Global climate change is a hot topic of study for scientists in many fields, including ornithologists, who observe changes in bird behavior to see the impact of climate change on bird populations. However, they do not work alone — much of the data used in such studies comes from ordinary bird watchers, who often go uncredited for their efforts, according to a recent study from the Lab of Ornithology.

“We had long suspected that a lot of what we know about global climate change comes from citizen science,” said Caren Cooper, a research associate in the Bird Population Studies and Citizen Science Programs at the Lab of Ornithology. “Most studies of climate change require long-term data sets and citizen science is one of the best ways to get these data. Also, these studies often required data sets across broad geographic areas, which is one of the advantages of citizen science — there are people everywhere.”

“Citizen science” refers to the involvement of the public in collecting data for science research. According to Cooper, citizen scientists may do anything from counting sea turtles on a beach to sampling microbes on a door handle.

“In pretty much any field you can imagine, there are people who make observations and are willing to share them,” Cooper said.

Cooper and her colleagues at the Lab of Ornithology published a study in September that determined how often citizen science participation is acknowledged in journals.

“We had suspected that a lot of what we know came from citizen science but we didn’t know how to show it, since we also knew most people don’t use the term,” Cooper said. “So we couldn’t just search the literature for citizen science.”

In the study, the researchers analyzed a scientific review paper on climate change in which the authors evaluated the strength of 10 different articles’ claims on changes in bird migratory patterns. Cooper said she and her colleagues found that half of these 10 papers utilized data gathered by citizen science participants on average.

“The number varied though, one claim had 20 percent citizen science data and another had 75 percent,” Cooper said. “That was the first time we could put some kind of estimate of the magnitude of the contribution citizen science is making to our understanding of this one area.”

The study also found that there was no relation between the strength of the claim made by a study and the use of citizen science data, so the use of citizen science had no effect on the reliability of the research.

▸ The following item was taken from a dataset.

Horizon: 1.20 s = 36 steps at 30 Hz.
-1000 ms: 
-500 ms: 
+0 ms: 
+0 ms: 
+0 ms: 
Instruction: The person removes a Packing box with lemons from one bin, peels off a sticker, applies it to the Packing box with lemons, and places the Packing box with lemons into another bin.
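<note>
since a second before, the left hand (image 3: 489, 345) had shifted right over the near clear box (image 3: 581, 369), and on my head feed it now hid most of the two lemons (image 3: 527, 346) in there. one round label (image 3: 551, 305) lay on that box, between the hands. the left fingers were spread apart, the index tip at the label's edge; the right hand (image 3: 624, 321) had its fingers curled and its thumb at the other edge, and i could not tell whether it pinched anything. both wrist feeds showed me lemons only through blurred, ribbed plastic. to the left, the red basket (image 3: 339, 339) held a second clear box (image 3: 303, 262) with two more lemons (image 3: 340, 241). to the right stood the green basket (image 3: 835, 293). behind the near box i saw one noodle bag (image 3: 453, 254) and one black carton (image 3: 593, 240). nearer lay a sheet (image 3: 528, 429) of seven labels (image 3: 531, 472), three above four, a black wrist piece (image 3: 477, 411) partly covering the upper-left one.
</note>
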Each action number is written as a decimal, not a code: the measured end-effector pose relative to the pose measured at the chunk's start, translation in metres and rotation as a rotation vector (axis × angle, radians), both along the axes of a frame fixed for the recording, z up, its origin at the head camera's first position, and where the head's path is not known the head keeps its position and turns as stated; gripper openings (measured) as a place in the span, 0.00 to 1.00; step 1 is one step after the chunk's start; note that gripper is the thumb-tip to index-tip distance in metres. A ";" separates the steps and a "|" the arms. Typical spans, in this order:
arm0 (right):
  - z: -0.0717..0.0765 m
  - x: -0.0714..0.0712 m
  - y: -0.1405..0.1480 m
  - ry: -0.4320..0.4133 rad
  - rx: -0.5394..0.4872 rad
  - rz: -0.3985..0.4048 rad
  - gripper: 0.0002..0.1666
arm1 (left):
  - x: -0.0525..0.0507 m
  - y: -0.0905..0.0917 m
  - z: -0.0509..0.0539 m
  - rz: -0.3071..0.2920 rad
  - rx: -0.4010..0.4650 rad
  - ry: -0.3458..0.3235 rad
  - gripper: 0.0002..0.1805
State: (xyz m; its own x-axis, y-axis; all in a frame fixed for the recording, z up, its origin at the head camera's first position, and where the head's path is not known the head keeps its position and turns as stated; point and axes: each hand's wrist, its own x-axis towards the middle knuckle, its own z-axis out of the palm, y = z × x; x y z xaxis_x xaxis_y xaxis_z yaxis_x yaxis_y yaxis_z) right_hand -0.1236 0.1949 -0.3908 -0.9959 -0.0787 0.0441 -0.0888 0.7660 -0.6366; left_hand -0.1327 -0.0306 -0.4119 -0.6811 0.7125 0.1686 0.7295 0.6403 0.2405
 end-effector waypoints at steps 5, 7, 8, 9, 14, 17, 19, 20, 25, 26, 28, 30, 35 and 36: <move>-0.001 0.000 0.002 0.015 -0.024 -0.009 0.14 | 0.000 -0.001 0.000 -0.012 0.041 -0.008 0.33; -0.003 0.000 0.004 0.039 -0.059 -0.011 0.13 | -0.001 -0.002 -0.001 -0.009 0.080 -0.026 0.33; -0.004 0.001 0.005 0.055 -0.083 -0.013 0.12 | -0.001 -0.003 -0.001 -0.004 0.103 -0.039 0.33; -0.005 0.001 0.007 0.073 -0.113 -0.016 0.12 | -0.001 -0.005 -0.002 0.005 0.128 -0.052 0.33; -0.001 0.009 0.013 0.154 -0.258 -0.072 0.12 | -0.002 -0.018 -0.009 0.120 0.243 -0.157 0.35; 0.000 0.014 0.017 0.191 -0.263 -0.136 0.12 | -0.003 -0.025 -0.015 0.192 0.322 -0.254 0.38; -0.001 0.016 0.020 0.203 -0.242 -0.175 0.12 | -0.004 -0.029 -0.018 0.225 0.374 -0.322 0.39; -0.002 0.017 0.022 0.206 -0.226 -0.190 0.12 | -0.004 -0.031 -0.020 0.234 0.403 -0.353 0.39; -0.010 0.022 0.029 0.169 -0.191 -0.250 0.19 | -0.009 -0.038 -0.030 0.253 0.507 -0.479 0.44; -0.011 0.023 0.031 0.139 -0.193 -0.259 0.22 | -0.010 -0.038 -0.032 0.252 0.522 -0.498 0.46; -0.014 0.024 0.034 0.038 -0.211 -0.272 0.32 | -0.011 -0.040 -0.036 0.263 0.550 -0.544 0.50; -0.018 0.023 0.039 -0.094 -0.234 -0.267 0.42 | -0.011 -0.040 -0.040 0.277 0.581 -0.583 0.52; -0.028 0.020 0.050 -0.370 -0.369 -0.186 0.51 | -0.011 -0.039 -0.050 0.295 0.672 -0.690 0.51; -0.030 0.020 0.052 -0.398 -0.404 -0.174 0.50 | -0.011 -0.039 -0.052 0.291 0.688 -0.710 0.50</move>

“Some of the claims that had the most support, in expert opinion, were the ones that used citizen science,” Cooper said. “We also noticed that not one of the papers used the term ‘citizen science.’”

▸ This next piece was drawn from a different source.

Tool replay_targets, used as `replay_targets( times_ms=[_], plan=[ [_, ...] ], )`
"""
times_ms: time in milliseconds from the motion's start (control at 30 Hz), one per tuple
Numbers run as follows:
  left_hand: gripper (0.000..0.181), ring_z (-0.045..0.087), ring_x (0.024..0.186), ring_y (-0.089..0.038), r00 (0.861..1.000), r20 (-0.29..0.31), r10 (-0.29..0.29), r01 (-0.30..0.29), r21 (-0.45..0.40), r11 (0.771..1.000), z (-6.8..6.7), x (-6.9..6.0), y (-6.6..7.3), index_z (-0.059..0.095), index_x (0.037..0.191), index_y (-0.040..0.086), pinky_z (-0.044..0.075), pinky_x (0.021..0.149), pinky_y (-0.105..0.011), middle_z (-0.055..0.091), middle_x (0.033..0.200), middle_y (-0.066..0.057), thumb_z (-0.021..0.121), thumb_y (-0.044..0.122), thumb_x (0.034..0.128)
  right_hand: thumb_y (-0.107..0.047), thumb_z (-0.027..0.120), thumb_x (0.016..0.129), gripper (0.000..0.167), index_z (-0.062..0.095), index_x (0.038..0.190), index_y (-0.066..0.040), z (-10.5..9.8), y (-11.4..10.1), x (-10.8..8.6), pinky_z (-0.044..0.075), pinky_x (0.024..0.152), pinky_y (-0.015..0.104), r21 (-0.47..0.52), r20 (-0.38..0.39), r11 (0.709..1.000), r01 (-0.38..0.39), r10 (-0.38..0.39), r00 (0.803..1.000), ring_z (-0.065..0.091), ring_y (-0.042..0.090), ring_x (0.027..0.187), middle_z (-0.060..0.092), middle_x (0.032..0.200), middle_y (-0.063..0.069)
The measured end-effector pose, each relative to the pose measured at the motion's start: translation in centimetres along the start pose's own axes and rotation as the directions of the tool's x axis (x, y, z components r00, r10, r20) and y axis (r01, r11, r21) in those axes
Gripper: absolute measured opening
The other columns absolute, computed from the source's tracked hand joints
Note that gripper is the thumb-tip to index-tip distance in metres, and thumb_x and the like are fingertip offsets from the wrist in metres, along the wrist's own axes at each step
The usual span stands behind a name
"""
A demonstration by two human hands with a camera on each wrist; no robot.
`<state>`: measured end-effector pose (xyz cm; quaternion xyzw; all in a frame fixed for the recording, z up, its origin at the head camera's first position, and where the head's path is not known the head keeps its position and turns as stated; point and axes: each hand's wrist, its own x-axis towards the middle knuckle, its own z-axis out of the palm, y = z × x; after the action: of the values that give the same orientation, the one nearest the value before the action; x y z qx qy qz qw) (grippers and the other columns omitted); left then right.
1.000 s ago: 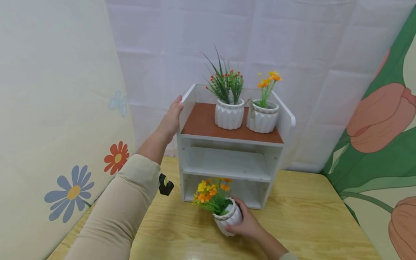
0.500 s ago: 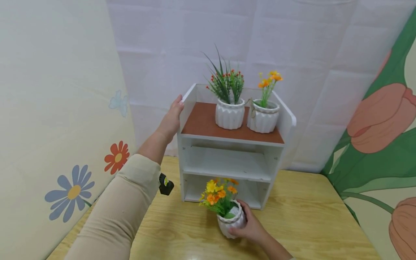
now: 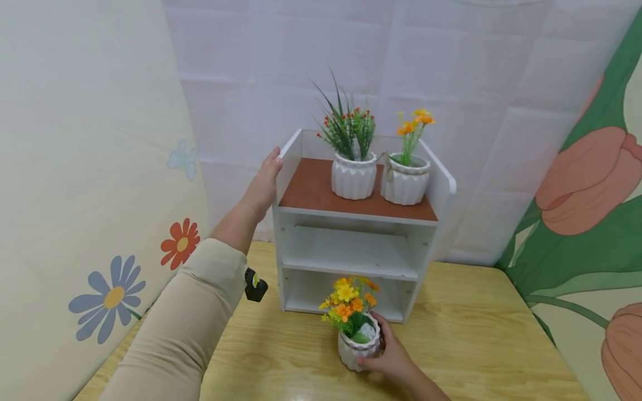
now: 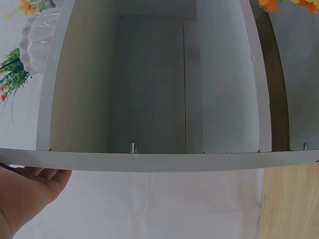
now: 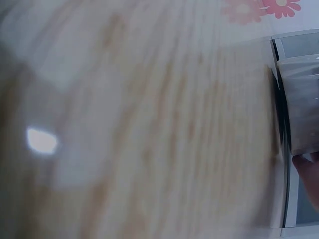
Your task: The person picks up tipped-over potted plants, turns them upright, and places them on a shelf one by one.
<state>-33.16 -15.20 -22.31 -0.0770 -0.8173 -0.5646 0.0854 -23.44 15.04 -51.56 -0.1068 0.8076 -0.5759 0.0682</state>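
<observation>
In the head view my right hand point(image 3: 393, 353) grips a white ribbed pot point(image 3: 358, 348) of yellow and orange artificial flowers point(image 3: 348, 301) from its right side, low in front of the shelf. The pot stands nearly upright; whether its base touches the table cannot be told. My left hand point(image 3: 263, 181) holds the upper left side panel of the small white shelf point(image 3: 351, 213); in the left wrist view its curled fingers point(image 4: 57, 181) meet the panel's outer side. Only a bit of my right hand point(image 5: 310, 177) appears beside the pot point(image 5: 301, 104) in the right wrist view.
On the shelf's brown top stand a white pot with red-berried greenery point(image 3: 354, 177) and another with orange flowers point(image 3: 405, 184). Below them are two white compartments. The wooden table point(image 3: 476, 328) extends around the shelf, between patterned side cloths and a pale back cloth point(image 3: 241, 83).
My right hand has shifted the flower pot a little to the right and nearer to me, and the pot has become more upright. My left hand stays on the shelf's side panel.
</observation>
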Motion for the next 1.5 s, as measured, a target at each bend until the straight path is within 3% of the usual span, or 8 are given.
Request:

According to Cooper, not only was citizen science not mentioned in the papers, some of the authors were unaware of where their data originated.

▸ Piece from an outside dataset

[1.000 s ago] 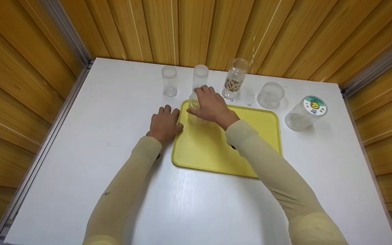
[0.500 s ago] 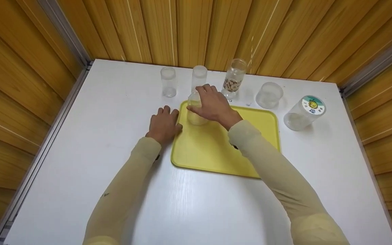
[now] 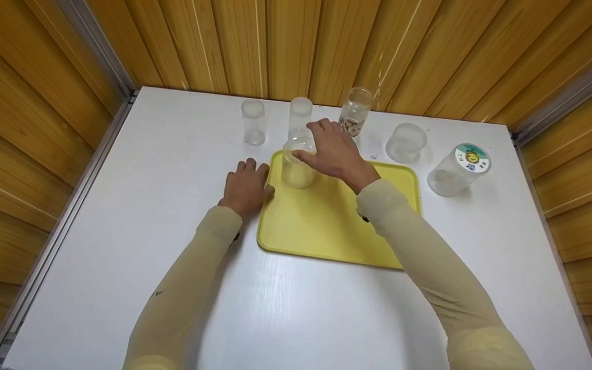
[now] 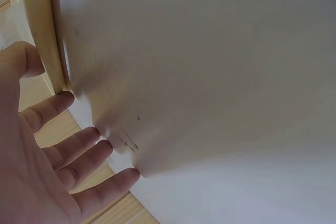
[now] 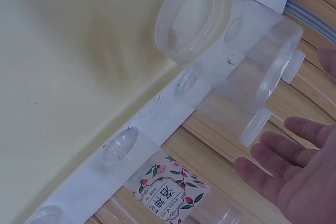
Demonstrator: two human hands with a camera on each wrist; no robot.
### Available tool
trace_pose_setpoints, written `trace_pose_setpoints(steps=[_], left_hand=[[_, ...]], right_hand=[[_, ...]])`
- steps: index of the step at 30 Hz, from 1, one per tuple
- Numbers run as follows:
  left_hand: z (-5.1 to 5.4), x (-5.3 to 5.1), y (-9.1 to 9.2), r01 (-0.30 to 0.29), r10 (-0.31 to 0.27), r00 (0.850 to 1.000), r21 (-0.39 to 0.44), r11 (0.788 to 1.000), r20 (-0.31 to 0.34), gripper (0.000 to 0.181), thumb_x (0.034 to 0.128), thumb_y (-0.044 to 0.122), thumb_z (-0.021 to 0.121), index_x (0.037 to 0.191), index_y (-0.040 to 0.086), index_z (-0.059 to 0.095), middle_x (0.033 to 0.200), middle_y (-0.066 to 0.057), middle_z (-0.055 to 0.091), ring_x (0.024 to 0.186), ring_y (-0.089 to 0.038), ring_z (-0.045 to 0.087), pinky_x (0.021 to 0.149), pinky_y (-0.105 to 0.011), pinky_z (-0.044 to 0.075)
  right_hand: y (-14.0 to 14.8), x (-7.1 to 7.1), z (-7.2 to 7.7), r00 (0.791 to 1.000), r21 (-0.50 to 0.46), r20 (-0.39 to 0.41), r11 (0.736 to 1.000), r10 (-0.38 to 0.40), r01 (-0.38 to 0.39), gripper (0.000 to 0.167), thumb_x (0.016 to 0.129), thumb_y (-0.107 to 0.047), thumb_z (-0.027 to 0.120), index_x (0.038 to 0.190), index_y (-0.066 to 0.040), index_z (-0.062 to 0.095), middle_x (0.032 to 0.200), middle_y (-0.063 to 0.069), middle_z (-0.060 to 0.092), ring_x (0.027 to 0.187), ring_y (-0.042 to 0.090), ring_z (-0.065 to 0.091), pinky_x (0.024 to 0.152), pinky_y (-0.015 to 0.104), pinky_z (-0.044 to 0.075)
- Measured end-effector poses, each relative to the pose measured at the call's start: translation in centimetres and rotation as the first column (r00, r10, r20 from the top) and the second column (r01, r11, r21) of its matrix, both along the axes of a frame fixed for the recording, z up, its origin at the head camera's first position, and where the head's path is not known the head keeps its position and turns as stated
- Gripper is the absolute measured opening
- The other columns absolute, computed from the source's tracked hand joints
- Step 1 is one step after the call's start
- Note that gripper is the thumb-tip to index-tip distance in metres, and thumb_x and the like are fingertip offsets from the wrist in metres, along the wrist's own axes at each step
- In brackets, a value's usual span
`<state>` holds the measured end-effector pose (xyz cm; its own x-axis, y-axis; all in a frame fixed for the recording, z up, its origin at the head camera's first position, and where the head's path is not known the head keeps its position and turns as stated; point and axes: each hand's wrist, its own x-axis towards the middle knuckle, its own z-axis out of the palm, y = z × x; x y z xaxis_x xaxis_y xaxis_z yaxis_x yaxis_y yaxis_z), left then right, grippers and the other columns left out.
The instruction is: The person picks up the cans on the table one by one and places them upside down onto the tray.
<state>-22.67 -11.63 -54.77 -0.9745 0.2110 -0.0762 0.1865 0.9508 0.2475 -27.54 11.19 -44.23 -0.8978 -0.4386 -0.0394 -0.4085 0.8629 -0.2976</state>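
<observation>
A clear plastic jar [image 3: 297,174] stands upright at the far left corner of the yellow tray [image 3: 321,231]. My right hand [image 3: 338,153] is spread beside the jar's top right side. In the right wrist view, its fingers [image 5: 294,156] are apart from the jar [image 5: 197,22] and hold nothing. At the tray's left side lies my left hand [image 3: 246,187], fingers extended. The left wrist view has its thumb [image 4: 31,59] against the tray's rim [image 4: 42,24] and its fingertips on the white tabletop.
Behind the tray stand two narrow clear containers [image 3: 254,123] and a clear bottle with a floral label [image 5: 168,190]. A short frosted tub [image 3: 407,145] and a jar with a green-and-white lid [image 3: 460,169] stand to the right. Wood-look walls [image 3: 296,46] border the table.
My right hand has let go of the jar's top and moved slightly right and away, its fingers opening. The jar stays on the tray. My left hand keeps its place.
</observation>
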Motion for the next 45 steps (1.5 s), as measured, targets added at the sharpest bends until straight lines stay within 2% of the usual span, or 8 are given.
trace_pose_setpoints(steps=[11,18,23,29,35,45], left_hand=[[0.1,0.1,-0.1,-0.003,0.003,1.000,-0.002,1.000,0.014,0.050,0.0992,0.035,0.059,0.142,0.009,0.060,0.130,-0.019,0.054,0.119,-0.038,0.050,0.089,-0.058,0.052],[0.3,0.2,-0.1,0.007,-0.007,1.000,-0.014,1.000,0.009,0.050,0.0996,0.035,0.058,0.142,0.009,0.060,0.130,-0.019,0.054,0.118,-0.038,0.051,0.089,-0.058,0.052],[0.2,0.0,-0.2,0.009,-0.009,1.000,-0.015,1.000,0.018,0.051,0.0991,0.034,0.057,0.144,0.009,0.059,0.130,-0.018,0.053,0.117,-0.038,0.050,0.088,-0.058,0.052],[0.1,-0.1,-0.2,0.009,-0.009,0.999,-0.007,1.000,0.032,0.054,0.0980,0.035,0.057,0.145,0.009,0.058,0.130,-0.018,0.053,0.117,-0.038,0.049,0.089,-0.058,0.051],[0.0,-0.1,-0.2,0.012,-0.012,1.000,0.002,1.000,0.024,0.053,0.0973,0.034,0.057,0.144,0.009,0.059,0.129,-0.019,0.053,0.117,-0.038,0.049,0.089,-0.059,0.051],[0.1,0.1,-0.2,0.014,-0.014,1.000,0.001,1.000,0.023,0.053,0.0979,0.035,0.057,0.144,0.009,0.058,0.129,-0.019,0.053,0.117,-0.039,0.049,0.089,-0.059,0.051]], right_hand=[[2.6,0.4,0.5,0.999,-0.051,-0.046,0.999,-0.006,0.003,0.077,0.103,-0.057,0.062,0.152,0.001,0.048,0.149,0.021,0.050,0.139,0.037,0.046,0.110,0.055,0.044],[5.3,0.6,1.4,0.997,-0.056,-0.045,0.997,-0.060,0.057,0.073,0.102,-0.051,0.064,0.152,0.000,0.048,0.154,0.022,0.046,0.138,0.042,0.045,0.108,0.061,0.043],[7.4,0.6,1.9,0.994,-0.033,-0.047,0.995,-0.095,0.094,0.074,0.103,-0.047,0.066,0.156,0.000,0.045,0.158,0.023,0.043,0.141,0.044,0.043,0.108,0.063,0.042],[9.7,0.6,2.3,0.991,0.003,-0.046,0.992,-0.122,0.123,0.069,0.104,-0.043,0.065,0.151,0.005,0.048,0.151,0.027,0.047,0.139,0.046,0.043,0.108,0.063,0.042],[11.9,0.4,2.7,0.987,0.055,-0.036,0.986,-0.158,0.160,0.068,0.105,-0.040,0.061,0.152,0.006,0.046,0.154,0.030,0.043,0.142,0.049,0.039,0.110,0.067,0.038],[15.6,-0.1,2.3,0.976,0.068,0.011,0.974,-0.218,0.216,0.066,0.106,-0.036,0.060,0.151,0.010,0.045,0.151,0.034,0.042,0.138,0.052,0.040,0.109,0.068,0.038]])
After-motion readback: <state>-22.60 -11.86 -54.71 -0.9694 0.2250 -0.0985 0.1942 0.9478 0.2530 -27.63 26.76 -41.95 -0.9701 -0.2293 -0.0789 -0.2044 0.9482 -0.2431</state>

“One of the authors just said that it was publicly available data and he had no idea how it was collected,” Cooper said. “So we showed that citizen science was very prevalent and important to what we know, and that it wasn’t explicitly acknowledged as citizen science in a way that can easily evaluate its impact on science research.”

Cooper said part of the reason for this lack of acknowledgement is the relative newness of ‘citizen science’ as a term, which had just been added to the Oxford English Dictionary this past year. The concept of using members of the public to collect data is nothing new.

“A lot of projects have been really long term. Christmas Bird Count started in 1900, and people have been monitoring weather stations since just after the Civil War,” Cooper said. “It was happening in all these different fields at all these different times, but it wasn’t seen as all the same thing. The term citizen science is starting to make us realize how someone monitoring water pollution isn’t that different from someone counting birds [or] someone watching for the next supernova.”

The Lab of Ornithology at Cornell hosts a number of citizen science-driven projects.

“Project Feederwatch, Nestwatch and eBird are set up for birdwatchers to contribute their observations over a long period of time,” Cooper said.

As part of these projects, members of the public report the species they’ve seen, when eggs are laid, when eggs hatch and other useful information for ornithologists. The Lab of Ornithology is among a large number of organizations that establish projects that use citizen science, according to Cooper.

“There are a lot of different organizations, academic, non-profit, government agencies, that run these kind of projects for people to aggregate their data together so that information can be used for science, conservation, management and sometimes to inform policy,” Cooper said.

In addition, communities occasionally begin their own citizen science projects, according to Cooper.

“Communities also start localized projects. They sometimes even ask scientists for input to improve their protocols,” she said. “There is a long history of that and in environmental justice movements, where people are concerned about pollutants in their environment and they’ll set out to monitor it themselves.”

Cooper said recognizing the contributions of citizen scientists in research is important for future research projects.

“We make a call in our paper for researchers to acknowledge citizen science if they use data collected by volunteers,” she said, “That would help us keep track of the use and impact of citizen science data, which I think is really important in terms of how we continue to refine and develop this method, just like any other method that’s used in research.”